陶母由两个女儿一左一右搀扶着正往回走,忽然抬头看见路边不远处那株桃树下站立着一个中年人,那侧立着的身影与脸形竟是那么熟悉,她不禁忆起了十八年前的伤心事。……她就是在这里第一次认识他,也常常在这里会见他。后来就成了一对恋人,只要自己一有机会出来他就牵着自己的手游览果园。不久自己就有身孕了。有一次在橘树下他沉迷般喂我橘子时,自己突然看见黎夫人面带微笑远远地站着看着自己,一会儿悄没声息地离去了。正巧那老色狼用迷药迷倒了黎夫人多次强占了自己。为了不让那老色狼发现这一秘密而狠下毒手,夫人便给了衣物与盘缠让自己逃生了。

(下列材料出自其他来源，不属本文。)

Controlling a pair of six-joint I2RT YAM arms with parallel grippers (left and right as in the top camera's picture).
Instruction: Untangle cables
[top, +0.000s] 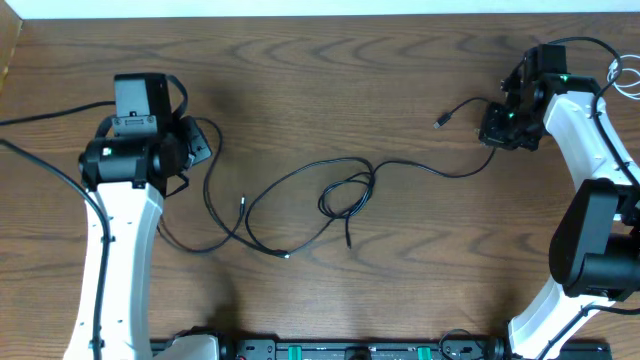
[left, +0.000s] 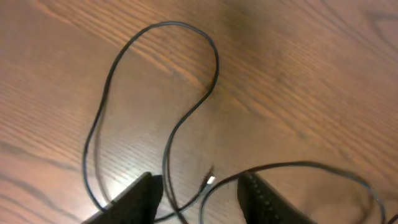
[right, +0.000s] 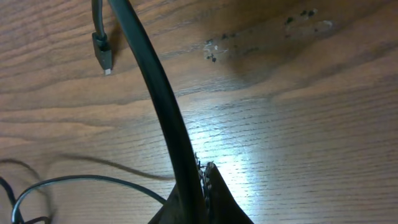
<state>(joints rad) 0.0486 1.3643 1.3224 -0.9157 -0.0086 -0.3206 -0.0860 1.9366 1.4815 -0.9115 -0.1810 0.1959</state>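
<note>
Few thin black cables (top: 347, 190) lie across the surface (top: 400, 60), with a loose knot (top: 345, 200) at its middle. One strand runs from the knot toward the right edge and up into the right tool (right: 202, 180). That tool is clamped on the strand, and a short tail ends in a plug (right: 102, 56) just beyond it. Another strand trails toward the left edge, where it curls in a loop (left: 155, 93) under the left tool (left: 199, 199). That tool is parted, its fingers (left: 140, 199) either side of the cable, nothing pinched.

Handling, as judged: very light, limp, smooth jacket. It won't hold shape, and it likely slips through a weak pinch. Pulling one end drags the whole run and may cinch the knot. Best holds are right behind a rigid plug, or on a free stretch just beside the knot, not on the crossing itself. Pinch one strand only.
</note>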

也就是在这里她与他告别,双双哭得泪人儿似的……

她轻轻拨开女儿们的手缓缓走了过去。

“你还好吗?”陶母柔情软语:“你总在这里等候吗?”

“都已十八年了,”他泪光莹莹:“我每天都会来这里。”

“你结婚了吧?”陶母轻声问道,视线停留在他的脸上。

“没有。”他回望了她一眼:“我根本就不用结婚。——只要我看见你们母女三人活得好好的,我就放心了,也心满意足了!”

“唉……”她连声轻轻叹息。

他看了看她又望了望远处那对女儿,两眼蓄满泪水,一旋身便消失在那橘树林里了。